The authors provided the analytical form of this functional gradient which links back to the kernel Stein discrepancy discussed in their ICML paper:

\nabla_{f_k} \mathrm{KL}[q_{F_k} || p] |_{f_k = 0} = - \mathbb{E}_{z \sim q} [ \nabla_z K(z, \cdot) + \nabla_z \log p(z) K(z, \cdot) ],

where p(z) short-hands the joint distribution p(z, \mathcal{D}). Since now Monte Carlo estimation has become quite a standard approach for modern VI, we can use samples from the q distribution to compute the above gradient. Assume we take n samples z_1, ..., z_n \sim q. By taking only one gradient step with learning rate \epsilon the current transform becomes F_k(z) = z + \frac{\epsilon}{n} \sum_n [ \nabla_{z_n} K(z_n, z) + \nabla_{z_n} \log p(z_n) K(z_n, z) ]. We can also use mini-batches to approximate \log p(z, \mathcal{D}) to make the algorithm scalable on large datasets. In fact they reported even faster speed than PBP on Bayesian neural network with comparable results to the state-of-the-art, which looks very promising.

After the gradient step of f_k, the algorithm moves to the next transform F_{k+1}(z) = z + f_{k+1}(z) and again starts at f_{k+1}(z) = 0. Notice now the q distribution that we simulate z from in the above gradient equation becomes q_{F_k}, which do contain a non-identity Jacobian if we want to evaluate it directly. However recall the core idea of invertible transformation that we can simulate x \sim q_T by first sample z \sim q then apply x = T(z), and we do have samples from q from the last step. This means we can first apply the transform to update the samples (with Monte Carlo estimate) z_i \leftarrow z_i + \frac{\epsilon}{n} \sum_n [ \nabla_{z_n} K(z_n, z_i) + \nabla_{z_n} \log p(z_n) K(z_n, z_i) ], then use them to compute this step's gradient. It makes the algorithm sampling-like and the memory consumption only comes from storing these samples, which can be very cheap compared to storing lots of parametric functionals. If one is still unhappy with storing samples (say due to limited memory), one can fit a parametric density to the samples after the last transform F_K. Another strategy is to only use 1 sample, and in this case this algorithm reduces to maximum a posteriori (MAP), which still finds a mode of posterior for you.

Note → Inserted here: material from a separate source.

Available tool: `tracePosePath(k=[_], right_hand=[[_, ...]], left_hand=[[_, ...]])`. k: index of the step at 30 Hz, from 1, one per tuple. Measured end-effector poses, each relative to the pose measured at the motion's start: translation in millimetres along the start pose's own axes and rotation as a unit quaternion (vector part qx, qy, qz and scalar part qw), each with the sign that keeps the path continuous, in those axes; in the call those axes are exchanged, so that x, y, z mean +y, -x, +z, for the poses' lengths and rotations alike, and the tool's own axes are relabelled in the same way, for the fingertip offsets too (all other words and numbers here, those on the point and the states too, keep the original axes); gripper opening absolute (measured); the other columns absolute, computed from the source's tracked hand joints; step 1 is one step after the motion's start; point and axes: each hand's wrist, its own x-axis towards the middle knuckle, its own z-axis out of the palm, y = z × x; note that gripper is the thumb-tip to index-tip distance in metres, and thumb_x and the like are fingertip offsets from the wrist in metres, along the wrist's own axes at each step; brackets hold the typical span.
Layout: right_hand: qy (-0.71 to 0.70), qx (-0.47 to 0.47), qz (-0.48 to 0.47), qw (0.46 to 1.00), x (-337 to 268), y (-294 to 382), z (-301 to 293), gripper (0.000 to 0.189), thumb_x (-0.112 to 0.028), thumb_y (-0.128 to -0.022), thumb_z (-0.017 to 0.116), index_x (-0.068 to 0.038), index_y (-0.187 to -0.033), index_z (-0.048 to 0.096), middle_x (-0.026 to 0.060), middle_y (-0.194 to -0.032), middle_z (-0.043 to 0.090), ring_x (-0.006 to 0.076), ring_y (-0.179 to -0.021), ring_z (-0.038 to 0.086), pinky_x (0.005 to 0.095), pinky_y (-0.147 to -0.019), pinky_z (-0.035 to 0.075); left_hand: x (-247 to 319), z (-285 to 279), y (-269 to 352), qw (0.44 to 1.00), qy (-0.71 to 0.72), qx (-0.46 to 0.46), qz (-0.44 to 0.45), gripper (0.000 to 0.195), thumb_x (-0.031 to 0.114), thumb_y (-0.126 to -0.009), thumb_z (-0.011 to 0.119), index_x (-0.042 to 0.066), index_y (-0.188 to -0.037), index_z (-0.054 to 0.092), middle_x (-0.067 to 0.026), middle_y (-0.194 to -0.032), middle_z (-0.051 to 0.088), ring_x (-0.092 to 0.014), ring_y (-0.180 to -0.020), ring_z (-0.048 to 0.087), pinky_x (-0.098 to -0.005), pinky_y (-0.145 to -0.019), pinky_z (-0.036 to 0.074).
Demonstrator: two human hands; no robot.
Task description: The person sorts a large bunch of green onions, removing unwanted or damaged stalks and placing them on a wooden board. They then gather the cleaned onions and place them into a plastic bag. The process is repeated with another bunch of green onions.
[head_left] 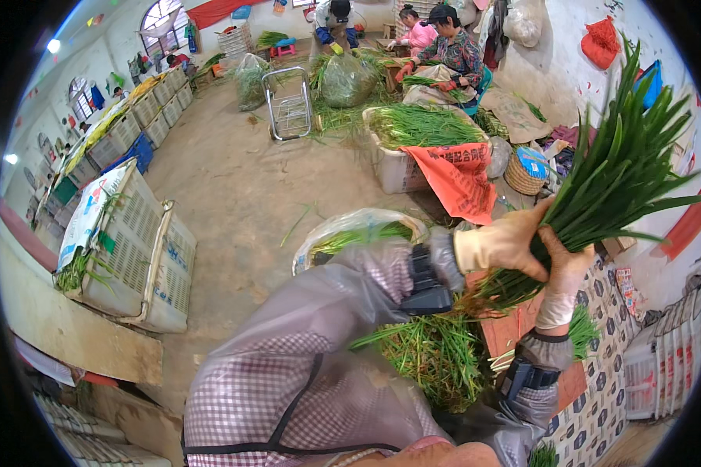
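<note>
A thick bunch of long green leaves, seemingly garlic chives [613, 175], is held up at the right, leaf tips towards the top. My left hand [496, 242], in a cream glove, grips its lower part from the left. On the other side my right hand [566, 271], also gloved, closes around the same stems. Their root ends hang over a reddish board [511, 327]. Below the bunch, a loose heap of green and yellowed leaves [432, 359] lies close to my body. More green leaves [583, 331] rest beyond my right wrist.
A plastic-lined basket [356, 225] holding greens stands beyond my left arm. Behind it is a white crate [400, 169] heaped with greens, a red sack over its front. Large crates [146, 251] stand at left. A folding trolley [287, 105] and several seated or bending people are farther back.
</note>
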Motion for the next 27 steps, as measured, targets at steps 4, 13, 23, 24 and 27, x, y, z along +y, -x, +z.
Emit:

The authors used RBF kernel and also pointed out that this algorithm also recovers MAP when the bandwidth tends to zero. This make sense as you can understand it through analogies of kernel density estimation, and in general running VI with q as a delta function is also equivalent to MAP. In other words, the number of samples n and the kernel implicitly define the family of variational distribution q: the kernel mainly controls the smoothness, and the number of samples roughly indicates the complexity of your fit. Presumably the main criticism I have is also from the nature that n affects the complexity of q, which is not the case for other black-box VI techniques. This means in high dimensions where using large number of samples has prohibitive memory cost, you need to carefully tune the kernel parameters in order to get a good fit, or even you might not be able to achieve significantly better results than MAP. Well using mean-field Gaussian in high-dimensions also seems insufficient, but at least the community has relatively clear understanding in this case. For this method it's unclear to me right now what the distribution looks like and whether it is often better than mean-field. Perhaps I should raise this questions to the authors and I’ll be very excited to hear more about it from their poster at NIPS!